Folks on social media are in an uproar after Meta announced that it's planning to load Facebook up with AI "users," better known as bots.
First reported by the Financial Times, this plan to populate the dying social network with these so-called "characters" is geared towards driving engagement — even though other platforms, including Meta's Instagram, have been roiled by unauthorized bots for years.
"We expect these AIs to actually, over time, exist on our platforms, kind of in the same way that accounts do," Connor Hayes, Meta's vice-president of product for generative AI, told the FT. "They’ll have bios and profile pictures and be able to generate and share content powered by AI on the platform... that’s where we see all of this going."
While it's unclear when this plan will move forward, Hayes said that there are already "hundreds of thousands" of characters that have been created on the site — though most, for now, remain private.
Unsurprisingly, users on the r/futurology subreddit saw right through the ruse.
"Translation: 'Our real users are quitting the platform, so we will fill our community with fake users instead,'" one user wrote.
As another aptly put it, "the advertisers buying space on [Facebook] won’t be able to tell the difference either, so it’s all just more clicks and more ad revenue."
The potential implications for advertising on the platform overall seemed to strike a chord with the Redditors.
"With advertising being their bread and butter and pretty much the reason they still exist, how is this legal and not misrepresenting numbers to clients?" another user mused. "If they tell advertisers that they get X number of impressions, engagement, etc. but those aren’t real people anymore, that seems like straight up lying.
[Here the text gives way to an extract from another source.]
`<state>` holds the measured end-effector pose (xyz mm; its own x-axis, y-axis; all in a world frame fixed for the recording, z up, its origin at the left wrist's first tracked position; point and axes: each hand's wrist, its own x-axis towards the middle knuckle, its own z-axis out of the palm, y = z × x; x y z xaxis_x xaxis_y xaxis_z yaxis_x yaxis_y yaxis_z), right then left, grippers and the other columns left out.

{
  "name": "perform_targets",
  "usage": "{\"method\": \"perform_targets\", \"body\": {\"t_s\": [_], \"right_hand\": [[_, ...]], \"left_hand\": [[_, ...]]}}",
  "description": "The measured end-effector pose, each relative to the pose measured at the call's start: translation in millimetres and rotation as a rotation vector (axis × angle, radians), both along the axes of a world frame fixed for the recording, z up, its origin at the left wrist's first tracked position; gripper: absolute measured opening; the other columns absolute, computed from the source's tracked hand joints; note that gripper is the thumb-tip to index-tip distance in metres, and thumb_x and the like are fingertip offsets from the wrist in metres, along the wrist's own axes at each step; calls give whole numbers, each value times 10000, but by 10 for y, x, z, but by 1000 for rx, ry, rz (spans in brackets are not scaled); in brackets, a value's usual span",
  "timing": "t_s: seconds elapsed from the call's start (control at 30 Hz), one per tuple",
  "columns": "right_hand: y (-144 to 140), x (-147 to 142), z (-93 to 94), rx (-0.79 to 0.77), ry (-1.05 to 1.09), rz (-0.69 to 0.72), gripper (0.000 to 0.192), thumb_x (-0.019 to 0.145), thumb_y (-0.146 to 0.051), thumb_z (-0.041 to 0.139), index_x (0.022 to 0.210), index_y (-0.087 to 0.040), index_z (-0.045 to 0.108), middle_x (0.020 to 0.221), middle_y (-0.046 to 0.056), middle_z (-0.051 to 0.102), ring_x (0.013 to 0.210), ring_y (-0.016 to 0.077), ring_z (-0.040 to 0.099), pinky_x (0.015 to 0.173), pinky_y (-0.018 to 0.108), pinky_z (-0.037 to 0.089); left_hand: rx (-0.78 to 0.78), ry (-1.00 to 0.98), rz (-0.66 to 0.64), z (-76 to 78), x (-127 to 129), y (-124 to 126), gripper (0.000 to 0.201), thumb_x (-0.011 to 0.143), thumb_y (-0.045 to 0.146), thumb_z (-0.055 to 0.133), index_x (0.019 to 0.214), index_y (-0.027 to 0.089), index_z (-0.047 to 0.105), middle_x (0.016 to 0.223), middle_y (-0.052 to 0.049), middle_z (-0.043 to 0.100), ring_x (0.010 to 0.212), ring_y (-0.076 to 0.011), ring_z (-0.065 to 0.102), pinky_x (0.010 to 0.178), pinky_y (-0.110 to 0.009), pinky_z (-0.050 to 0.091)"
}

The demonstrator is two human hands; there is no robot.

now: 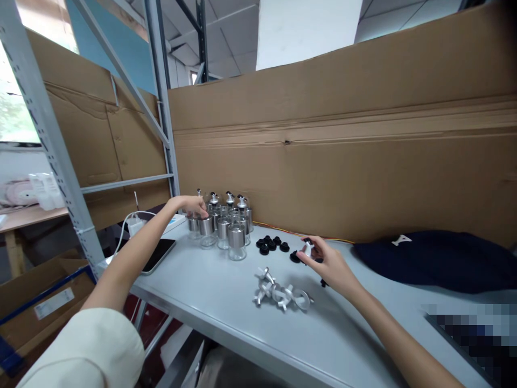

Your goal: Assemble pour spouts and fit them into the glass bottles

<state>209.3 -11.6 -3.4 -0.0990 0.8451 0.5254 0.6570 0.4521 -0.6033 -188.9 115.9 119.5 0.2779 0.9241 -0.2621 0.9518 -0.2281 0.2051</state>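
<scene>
Farthest left of the left hand, a flat dark tablet with a pale edge (pixel 158 254) lies on the grey metal table (pixel 226 302), with a white charger block and cable (pixel 135 222) just behind it. The left hand (pixel 193 205) reaches out with fingers bent down over the top of a small glass bottle with a brushed-steel collar (pixel 194 225), touching it; whether it truly grips the bottle cannot be told. Just right of that hand stands the cluster of like glass bottles (pixel 228 226), some capped with silver pour spouts. Between the two hands, near the table's front, lies a loose heap of silver metal spouts (pixel 280 293), and behind it a group of small black round stoppers (pixel 271 244). The right hand (pixel 329 264) pinches one small white and silver spout piece (pixel 308 248) in its fingertips, over more black stoppers. Right of that hand lies a dark navy cap with a white letter (pixel 436 258), against the brown cardboard wall (pixel 343 178).
</scene>
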Motion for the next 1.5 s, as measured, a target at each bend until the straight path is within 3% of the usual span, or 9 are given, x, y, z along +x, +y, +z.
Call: {"method": "perform_targets", "body": {"t_s": [0.2,0.33,0.47,0.63,0.77,0.87,1.0,1.27,1.5], "right_hand": [[-18,-11,19,13,6,12,385,758,-502,531,986,-192,528,631,-24,496,580,140,486,597,262,435],[-40,-35,52,-7,23,20,390,748,-500,536,982,-188,524,634,-20,498,585,144,493,606,266,441],[-36,-39,54,-5,27,22,397,750,-502,532,990,-187,520,644,-10,518,597,153,499,617,280,441],[-32,-26,53,1,52,44,398,755,-509,531,989,-187,518,679,17,563,593,156,505,620,294,456],[-38,-30,65,27,48,32,393,746,-502,544,975,-184,529,689,22,575,585,150,496,611,291,458],[-42,-36,67,26,38,22,391,741,-491,547,977,-179,535,657,7,551,585,149,496,606,281,454],[-52,-40,74,25,25,19,394,745,-491,542,991,-183,533,660,5,554,602,152,498,626,282,449],[-75,-51,107,38,28,16,380,739,-472,559,986,-184,532,657,4,554,607,156,513,631,279,439],[-82,-42,118,35,31,27,376,745,-484,562,981,-194,521,678,-1,537,593,141,481,608,267,421]], "left_hand": [[156,42,-13,-80,4,184,409,643,511,605,850,161,649,760,-43,601,650,-146,520,598,-249,433],[247,54,-80,-162,-7,152,391,667,486,597,912,182,619,989,-60,548,829,-173,523,755,-264,433],[382,22,-91,-262,-43,84,609,645,480,632,1149,189,453,1180,-110,413,868,-179,533,797,-288,441],[597,160,-55,-227,-3,-92,735,586,491,699,1198,181,433,1216,-169,409,1111,-326,453,898,-412,401],[790,94,-176,-239,338,-406,741,699,587,586,1292,193,381,1276,-176,408,1203,-335,398,976,-469,337],[847,-31,-349,-419,713,-546,729,748,639,505,1303,188,363,1312,-148,424,1217,-276,415,1027,-412,307],[901,20,-465,-705,1015,-428,650,786,596,500,1253,153,408,1255,-150,507,1195,-259,460,1082,-447,204],[989,-59,-283,-846,971,-214,690,771,527,553,1295,118,367,1276,-182,496,1218,-286,445,1071,-475,207],[909,-86,-216,-875,975,-239,634,802,489,537,1314,166,350,1342,-163,463,1264,-288,416,1096,-578,6]]}}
Wild that they’re just coming right out with it and doubling down."
For others, the prospect of fake users is yet another reason they're ditching Facebook.
"I rarely check my FB feed at all anymore, and when I do it’s almost entirely made up of pages I don’t follow and have never interacted with," another user wrote. "There’s no way to actually get rid of them, just briefly mute them. So now we can look forward to our actual contacts being even harder to see among a bunch of fictitious users too."
Unfortunately, those left on the platform — the elderly and assorted right-wingers who are regularly duped by obvious AI slop — may not be able to tell the difference.
"I think the old people that use it the most are the least likely to notice," one user concluded.